Task to complete
Look over the material below and count the lines that include "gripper". Give only the total.

Provided data

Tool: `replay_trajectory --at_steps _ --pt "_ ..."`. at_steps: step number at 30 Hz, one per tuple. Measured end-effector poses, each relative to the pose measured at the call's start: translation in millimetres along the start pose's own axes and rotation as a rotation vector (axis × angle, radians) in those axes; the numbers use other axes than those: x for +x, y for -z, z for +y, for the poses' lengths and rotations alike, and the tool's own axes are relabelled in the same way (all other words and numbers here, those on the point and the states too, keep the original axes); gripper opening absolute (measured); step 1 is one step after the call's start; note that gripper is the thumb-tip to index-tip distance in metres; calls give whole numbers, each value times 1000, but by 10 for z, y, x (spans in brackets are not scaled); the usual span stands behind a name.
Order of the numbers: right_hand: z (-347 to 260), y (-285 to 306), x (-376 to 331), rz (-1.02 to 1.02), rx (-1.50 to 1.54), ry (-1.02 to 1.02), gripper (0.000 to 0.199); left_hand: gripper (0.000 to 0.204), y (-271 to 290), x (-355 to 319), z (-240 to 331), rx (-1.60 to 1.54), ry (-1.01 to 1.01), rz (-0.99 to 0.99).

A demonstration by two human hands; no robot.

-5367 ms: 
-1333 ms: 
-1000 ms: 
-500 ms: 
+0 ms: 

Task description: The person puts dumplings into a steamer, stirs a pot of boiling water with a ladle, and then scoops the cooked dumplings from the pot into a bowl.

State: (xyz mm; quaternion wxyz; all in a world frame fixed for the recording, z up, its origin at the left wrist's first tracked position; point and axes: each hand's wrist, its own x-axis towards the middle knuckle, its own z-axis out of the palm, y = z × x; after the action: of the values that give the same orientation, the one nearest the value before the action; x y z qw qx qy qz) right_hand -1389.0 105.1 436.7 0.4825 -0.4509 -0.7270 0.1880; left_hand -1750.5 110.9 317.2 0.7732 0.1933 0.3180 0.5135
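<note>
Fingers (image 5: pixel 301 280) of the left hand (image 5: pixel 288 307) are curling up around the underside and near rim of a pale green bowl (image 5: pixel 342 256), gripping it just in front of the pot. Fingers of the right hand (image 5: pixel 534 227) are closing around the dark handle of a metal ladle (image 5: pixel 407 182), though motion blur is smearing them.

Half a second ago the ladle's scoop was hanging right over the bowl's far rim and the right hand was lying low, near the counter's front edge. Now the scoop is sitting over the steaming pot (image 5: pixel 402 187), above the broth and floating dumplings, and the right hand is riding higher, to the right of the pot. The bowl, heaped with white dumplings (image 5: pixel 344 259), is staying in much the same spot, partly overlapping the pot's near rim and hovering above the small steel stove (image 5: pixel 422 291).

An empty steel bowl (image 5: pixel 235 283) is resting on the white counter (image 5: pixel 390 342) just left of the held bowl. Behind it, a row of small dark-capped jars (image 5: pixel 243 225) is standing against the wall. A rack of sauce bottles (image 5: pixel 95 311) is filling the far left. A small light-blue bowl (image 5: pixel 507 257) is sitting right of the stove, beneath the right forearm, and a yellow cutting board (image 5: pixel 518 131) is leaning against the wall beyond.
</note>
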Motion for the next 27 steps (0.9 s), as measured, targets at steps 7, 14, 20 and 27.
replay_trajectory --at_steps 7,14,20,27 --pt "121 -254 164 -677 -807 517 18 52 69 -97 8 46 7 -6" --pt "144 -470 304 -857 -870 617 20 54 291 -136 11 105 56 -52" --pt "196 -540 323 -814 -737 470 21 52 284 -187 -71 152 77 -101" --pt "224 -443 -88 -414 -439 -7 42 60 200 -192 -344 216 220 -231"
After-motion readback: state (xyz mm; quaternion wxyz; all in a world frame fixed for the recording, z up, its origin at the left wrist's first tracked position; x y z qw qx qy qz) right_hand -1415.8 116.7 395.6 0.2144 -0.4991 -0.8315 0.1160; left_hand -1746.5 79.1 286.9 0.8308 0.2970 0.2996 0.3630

Answer for the task
2